Although many MFIs are making strides in impact measurement, the Ilu Fund’s technical assistance to portfolio companies revealed that many do not have the systems and processes in place to effectively collect, analyze and use outcome-level impact data. Among the key challenges identified, we found that:
- Although MFIs collect a substantial volume of client data, information on socioeconomic variables is limited. It is critical to incorporate questions on clients’ business performance and living conditions, not only for initial credit applications but also on a regular basis to monitor changes over time.
- MFIs tend to have multiple sources of data that vary in level of digitalization. The industry must urgently move from paper to 100% digital to facilitate data collection.
- Many key data sources are not systematized or integrated within core banking systems, making it very difficult or impossible to perform analysis using data from different departments. Institutions must consider tools like a Data Warehouse to centralize and integrate data from multiple sources and data management software to store and access information.
- Impact data is not regularly analyzed to identify trends nor to inform strategic decision-making. When analyzed, there is limited use of automation to analyze information in real-time.
- It is of utmost importance that impact data is disaggregated by gender and other relevant socioeconomic variables to provide powerful insights to inform the market strategy, such as client segmentation and product offering.
Overcoming these challenges to strengthen impact measurement capacity will help MFIs better understand their clients, analyze the impact of their products and services and inform strategic decision-making. A focus on improved data management and collection is key. We recommend that MFIs undertake the following actions :
- Identify and empower dedicated personnel with impact measurement tools and knowledge. This role is often distributed in various positions which leads to lack of accountability and inconsistency.

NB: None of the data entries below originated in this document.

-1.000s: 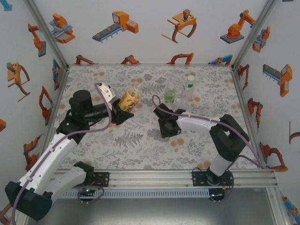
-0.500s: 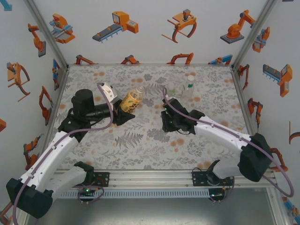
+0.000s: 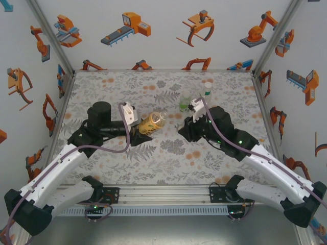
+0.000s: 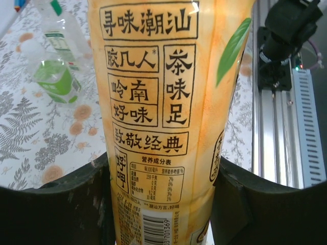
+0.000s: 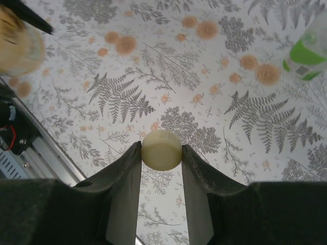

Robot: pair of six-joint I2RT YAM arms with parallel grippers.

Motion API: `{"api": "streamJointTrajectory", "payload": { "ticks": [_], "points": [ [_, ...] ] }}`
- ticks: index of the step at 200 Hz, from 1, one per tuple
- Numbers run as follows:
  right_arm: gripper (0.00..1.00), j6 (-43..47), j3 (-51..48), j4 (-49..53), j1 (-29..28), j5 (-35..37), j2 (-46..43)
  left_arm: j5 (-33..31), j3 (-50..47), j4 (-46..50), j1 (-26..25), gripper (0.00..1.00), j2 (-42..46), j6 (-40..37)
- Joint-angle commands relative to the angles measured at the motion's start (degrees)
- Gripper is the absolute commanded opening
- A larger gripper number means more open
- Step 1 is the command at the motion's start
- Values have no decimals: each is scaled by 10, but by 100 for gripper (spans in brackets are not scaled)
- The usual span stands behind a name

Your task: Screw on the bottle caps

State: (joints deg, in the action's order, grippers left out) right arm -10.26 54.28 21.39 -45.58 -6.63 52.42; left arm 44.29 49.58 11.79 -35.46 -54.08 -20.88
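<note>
Amber plastic meets its lid: the left claw (image 4: 161, 176) is clamped around the lower body of the amber-yellow bottle (image 3: 151, 123), holding it clear of the table (image 3: 107, 84) and tipped over toward the right arm. Facing it, the right claw (image 5: 161, 149) is pinched tight on a cream-white cap (image 5: 161, 153), gripped by its sides between the two fingers. Bottle and cap hang near each other, but apart, above the middle of the floral table. At the far side stand the short green-tinted bottle (image 3: 184, 103) and, near it, the slim clear bottle (image 3: 207, 93).

The step in hand appears to be bringing the cap to the amber bottle's neck; nothing is threaded yet. The next move likely calls for lining the cap's axis up with the tilted neck, seating it squarely on the mouth, then turning it while the left claw keeps the bottle from spinning. A skewed approach could cross the threads or knock the cap loose.
</note>
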Motion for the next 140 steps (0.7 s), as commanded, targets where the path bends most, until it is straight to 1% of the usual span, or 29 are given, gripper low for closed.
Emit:
{"api": "streamJointTrajectory", "payload": {
  "ticks": [1,30,50,111,140],
  "points": [
    [13,98,20,-5,2,-64,-48,19,-6,30,-10,0,13,-65],
    [8,173,17,-10,2,-151,-97,33,-6,56,-22,0,12,-110],
    [8,203,20,-9,2,-189,-116,33,-4,73,-29,0,11,-130],
    [6,272,36,-3,2,-294,-117,17,5,110,-50,0,1,-164],
    [6,280,37,-18,2,-323,-112,11,7,119,-58,0,0,-171]
  ]
}}
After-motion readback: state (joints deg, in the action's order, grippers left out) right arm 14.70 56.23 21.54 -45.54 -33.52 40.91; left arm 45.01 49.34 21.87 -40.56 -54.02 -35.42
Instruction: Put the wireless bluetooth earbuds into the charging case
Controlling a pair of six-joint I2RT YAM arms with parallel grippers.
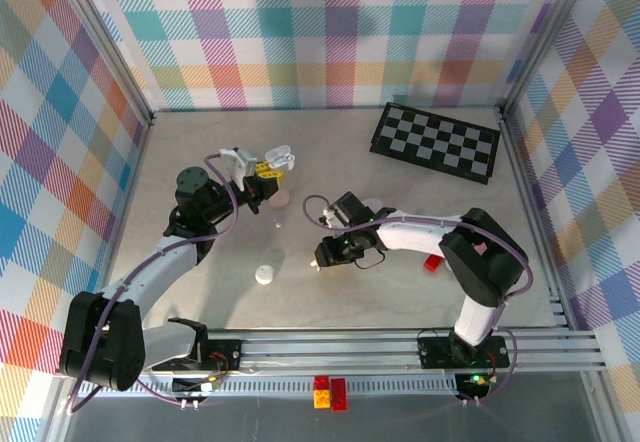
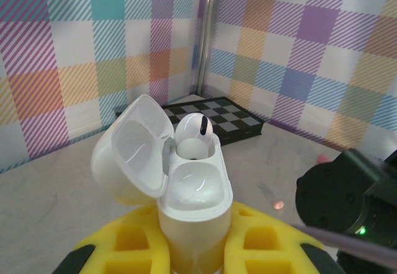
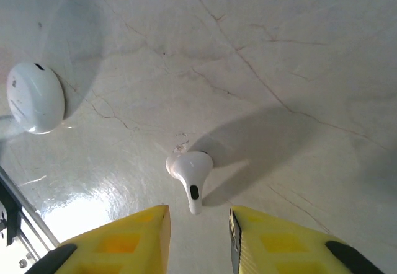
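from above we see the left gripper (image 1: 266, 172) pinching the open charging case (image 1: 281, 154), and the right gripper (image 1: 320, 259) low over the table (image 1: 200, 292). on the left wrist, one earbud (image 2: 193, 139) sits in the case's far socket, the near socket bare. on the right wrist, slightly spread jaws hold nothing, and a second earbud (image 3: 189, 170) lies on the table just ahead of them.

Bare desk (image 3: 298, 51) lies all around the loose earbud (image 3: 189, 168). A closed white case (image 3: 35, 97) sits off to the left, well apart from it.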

- Provide education and capacity–building across the team to improve data and information collection.
- Engage with subject-matter experts that can provide guidance and expertise in implementing new impact measurement strategies.
- Invest in information systems to record, digitize, integrate and analyze information across business units.
- Ensure impact measurement is incorporated in key strategic decision-making by leadership and in accountability to the Board of Directors.
Only once MFIs collect and analyze quality and in-depth impact data will we be able to affirm with certainty that this maturing sector is achieving the initial objective planted by Muhammad Yunus so many years ago: to lift people out of poverty.
Conclusion
The microfinance industry has evolved significantly since its inception in the 1970s. As the industry matures, microfinance institutions in Latin America and the Caribbean – and around the globe – must innovate to stay relevant, deepen impacts, and grow sustainably. Deetken Impact is proud to support and accompany a number of MFIs as they navigate digitization, regulation, and impact measurement to reach long-term financial and social objectives.